Requirement — Your answer is to be every line of the material that includes the string "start".
__________________________________________________
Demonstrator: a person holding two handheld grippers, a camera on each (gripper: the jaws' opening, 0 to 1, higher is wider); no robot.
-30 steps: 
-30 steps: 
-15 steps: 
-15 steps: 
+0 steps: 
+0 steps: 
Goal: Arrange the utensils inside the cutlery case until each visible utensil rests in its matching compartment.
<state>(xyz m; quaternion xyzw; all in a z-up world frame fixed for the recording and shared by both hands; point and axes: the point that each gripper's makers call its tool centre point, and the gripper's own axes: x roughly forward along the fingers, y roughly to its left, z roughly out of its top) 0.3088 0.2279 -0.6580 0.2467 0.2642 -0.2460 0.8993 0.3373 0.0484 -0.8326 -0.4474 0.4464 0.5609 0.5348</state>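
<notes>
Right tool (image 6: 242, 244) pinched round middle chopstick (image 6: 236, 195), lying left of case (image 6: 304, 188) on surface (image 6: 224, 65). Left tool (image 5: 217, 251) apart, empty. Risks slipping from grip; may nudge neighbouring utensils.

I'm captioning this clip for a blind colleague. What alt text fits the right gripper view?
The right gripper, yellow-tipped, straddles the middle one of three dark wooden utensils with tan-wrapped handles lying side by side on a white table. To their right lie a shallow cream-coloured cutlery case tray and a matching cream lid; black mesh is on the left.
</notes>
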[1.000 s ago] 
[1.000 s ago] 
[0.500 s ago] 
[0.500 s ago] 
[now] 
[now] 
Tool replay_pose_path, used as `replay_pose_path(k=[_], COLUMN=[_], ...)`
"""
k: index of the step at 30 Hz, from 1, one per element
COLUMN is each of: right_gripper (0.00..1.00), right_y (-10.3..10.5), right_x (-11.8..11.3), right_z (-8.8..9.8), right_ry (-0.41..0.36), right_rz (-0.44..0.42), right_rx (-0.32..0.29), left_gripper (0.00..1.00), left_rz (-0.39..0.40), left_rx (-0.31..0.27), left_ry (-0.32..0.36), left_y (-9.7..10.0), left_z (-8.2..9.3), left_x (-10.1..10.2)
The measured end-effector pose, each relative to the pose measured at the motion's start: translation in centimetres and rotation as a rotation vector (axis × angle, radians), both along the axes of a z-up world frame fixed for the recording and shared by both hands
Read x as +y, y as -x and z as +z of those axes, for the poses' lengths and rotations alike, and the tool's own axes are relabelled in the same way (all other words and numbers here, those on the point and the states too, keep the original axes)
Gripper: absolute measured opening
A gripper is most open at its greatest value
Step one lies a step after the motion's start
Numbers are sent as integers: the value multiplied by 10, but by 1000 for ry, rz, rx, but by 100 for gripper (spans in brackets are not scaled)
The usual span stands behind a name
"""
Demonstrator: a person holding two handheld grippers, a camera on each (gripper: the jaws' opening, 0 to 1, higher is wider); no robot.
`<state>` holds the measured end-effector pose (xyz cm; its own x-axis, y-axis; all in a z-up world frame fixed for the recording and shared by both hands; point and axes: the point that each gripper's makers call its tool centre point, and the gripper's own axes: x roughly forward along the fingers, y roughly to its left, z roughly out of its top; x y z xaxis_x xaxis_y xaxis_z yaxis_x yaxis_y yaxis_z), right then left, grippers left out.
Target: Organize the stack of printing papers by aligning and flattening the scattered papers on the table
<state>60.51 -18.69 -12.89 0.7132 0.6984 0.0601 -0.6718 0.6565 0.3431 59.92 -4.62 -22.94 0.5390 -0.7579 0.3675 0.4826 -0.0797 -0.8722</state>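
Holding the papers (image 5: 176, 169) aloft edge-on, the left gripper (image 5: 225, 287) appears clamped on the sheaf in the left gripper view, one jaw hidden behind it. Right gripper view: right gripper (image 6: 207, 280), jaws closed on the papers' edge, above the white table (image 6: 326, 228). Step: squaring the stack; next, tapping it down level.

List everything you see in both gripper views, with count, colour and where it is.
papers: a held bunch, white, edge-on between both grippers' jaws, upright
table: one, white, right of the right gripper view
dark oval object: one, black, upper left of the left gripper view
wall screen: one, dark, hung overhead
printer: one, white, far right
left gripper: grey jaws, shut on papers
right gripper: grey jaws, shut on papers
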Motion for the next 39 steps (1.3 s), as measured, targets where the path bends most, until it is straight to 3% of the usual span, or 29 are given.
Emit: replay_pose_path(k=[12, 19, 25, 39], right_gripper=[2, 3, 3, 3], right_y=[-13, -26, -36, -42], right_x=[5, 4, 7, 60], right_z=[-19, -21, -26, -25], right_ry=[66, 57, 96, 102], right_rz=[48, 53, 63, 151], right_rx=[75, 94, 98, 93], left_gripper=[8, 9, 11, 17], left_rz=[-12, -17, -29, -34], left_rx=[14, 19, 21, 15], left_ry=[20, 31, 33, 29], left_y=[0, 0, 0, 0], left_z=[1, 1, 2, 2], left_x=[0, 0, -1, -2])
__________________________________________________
Answer for this exercise —
The measured end-effector pose, each relative to the pose measured at the motion's start: translation in centimetres and rotation as a rotation vector (axis × angle, radians), both along the axes of a z-up world frame fixed for the recording and shared by both hands
Step one lies a step after the motion's start

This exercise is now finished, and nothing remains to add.